絵解き|POWER10プロセッサ ~IBM開発者のプレゼン資料から理解する◎後編

 3種類の高速インターフェース

本稿の前編で、POWER10には「オープンメモリインターフェース(OMI)」「PowerAXONインターフェース」「PCIe Gen5インターフェース」という3種類の高速インターフェースがあることに触れました。

OMIは、システムのメインメモリやストレージ・クラス・メモリ(SCM)、GDDRインターフェースのDIMMモジュールとの接続が想定されています(下図の右部分)。

オープンメモリインターフェース(OMI)による接続


一方、PowerAXONメモリインターフェースのほうは、複数ソケットをつなぐSMP(同期マルチプロセッシング)接続や、POWER10ベースのシステム間で共有可能なメモリプールを作ることができる「メモリインセプション(Memory Inception)での利用が想定されています。

メモリインセプションはPOWER10で搭載された新技術で、この技術によりペタバイト級のメモリクラスタの利用が可能になります。メモリー集約型の、たとえば推論処理を行うAIアプリケーションに向くと、IBMでは説明しています(下図の左部分)。

PowerAXONメモリインターフェース


3番目のPCIe Gen5インターフェースは、PCIe Gen5を備える外部機器とのインターコネクトでの利用が想定されています。PCIe Gen5インターフェースは、最大32 GT/s(Transfer/秒)=1TB/秒のデータレートを実現する高速インターフェースです(下図)。

PCIe Gen5インターフェース


このほか、CPUをGPU、ASIC、FPGA、高速ストレージなどの外部アクセラレータに直接接続するための高速プロセッサ拡張バス標準であるOpenCAPIも搭載しています(下図)。

OpenCAPI


 PowerVM上にKVMをネストで搭載

POWER10は、搭載する仮想化技術PowerVM上で、IBM i、AIX、Linuxを稼働させることができます。

今回のPOWER10で注目されるのは、そのPowerVM上にKVM(Kernel-based Virtual Machine )をネストの形で配置したという点です。これにより、KVM環境でRed HatのOpenShiftを稼働させることができ、DockerとKubernetesを利用することが可能になります。

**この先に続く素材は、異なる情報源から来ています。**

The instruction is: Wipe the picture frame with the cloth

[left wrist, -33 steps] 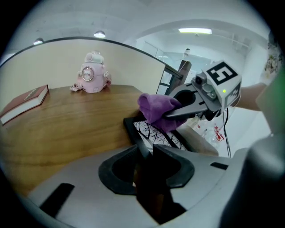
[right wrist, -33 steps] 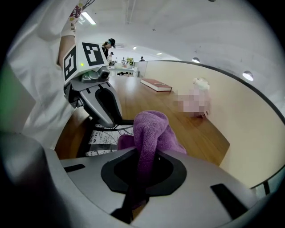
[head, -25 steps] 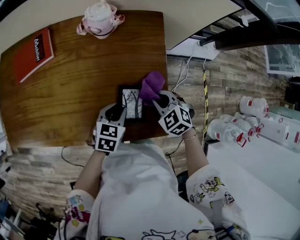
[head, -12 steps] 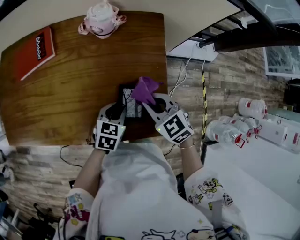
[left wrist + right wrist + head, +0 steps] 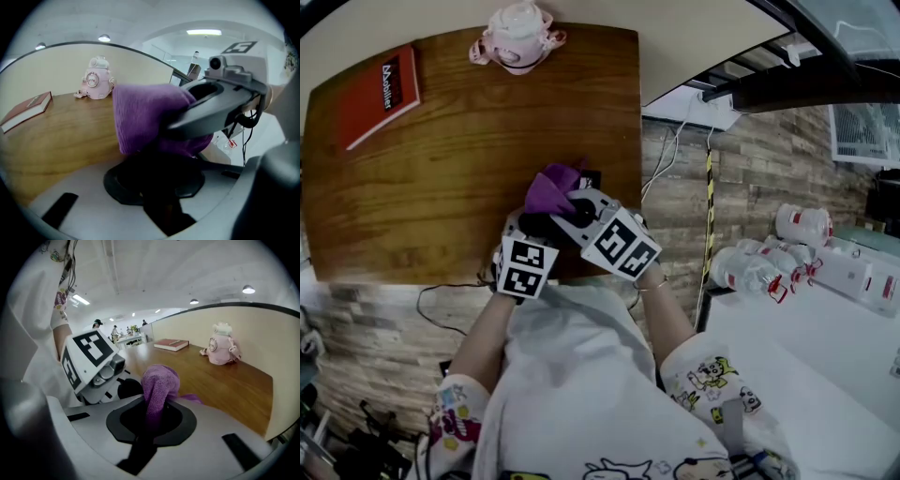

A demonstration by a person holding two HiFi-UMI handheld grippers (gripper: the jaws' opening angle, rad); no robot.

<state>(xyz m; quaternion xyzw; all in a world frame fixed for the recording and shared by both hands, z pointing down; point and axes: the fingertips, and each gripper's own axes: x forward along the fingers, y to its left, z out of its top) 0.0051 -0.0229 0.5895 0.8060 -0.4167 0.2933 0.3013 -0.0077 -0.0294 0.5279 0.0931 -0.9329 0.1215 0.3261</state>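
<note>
Near the wooden tabletop's [image 5: 441,178] edge closest to the person, the left tool [image 5: 534,223] is clamped on the dark picture frame [image 5: 590,178], which lies almost hidden under the purple cloth [image 5: 547,191] pinched tight in the right tool [image 5: 566,204], whose body crosses just over the left one.

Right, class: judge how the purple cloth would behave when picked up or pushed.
Probably floppy: the purple cloth bunches and folds over where the right gripper pinches it. Likely light, since one pinch seems to hold the whole bundle. Its fuzzy weave suggests it grips rather than slips.
</note>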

OpenShiftは、IBMがマルチクラウド戦略の中核に置く製品です。今回のPOWER10へのKVMの適用により、POWERプロセッサ上でOpenShiftを軸とするマルチクラウドを推進する基盤が整ったと言えるでしょう(下図)。

KVM搭載によりOpenShiftの利用が可能に


下のグラフは、POWER9とPOWER10のパフォーマンス比較です。インテジャー演算で3倍以上、エンタープライズ演算と浮動小数点演算で3倍を示しています。

POWER10のパフォーマンス


POWER10は、AIアプリケーションの処理に強いことをアピールポイントにしています。

POWER9(ソケット水準)との比較では、Linpackベンチマーク(浮動小数点演算)とFP32でそれぞれ10倍、BFloat16で15倍以上、INT8で20倍以上の高速処理を記録しています。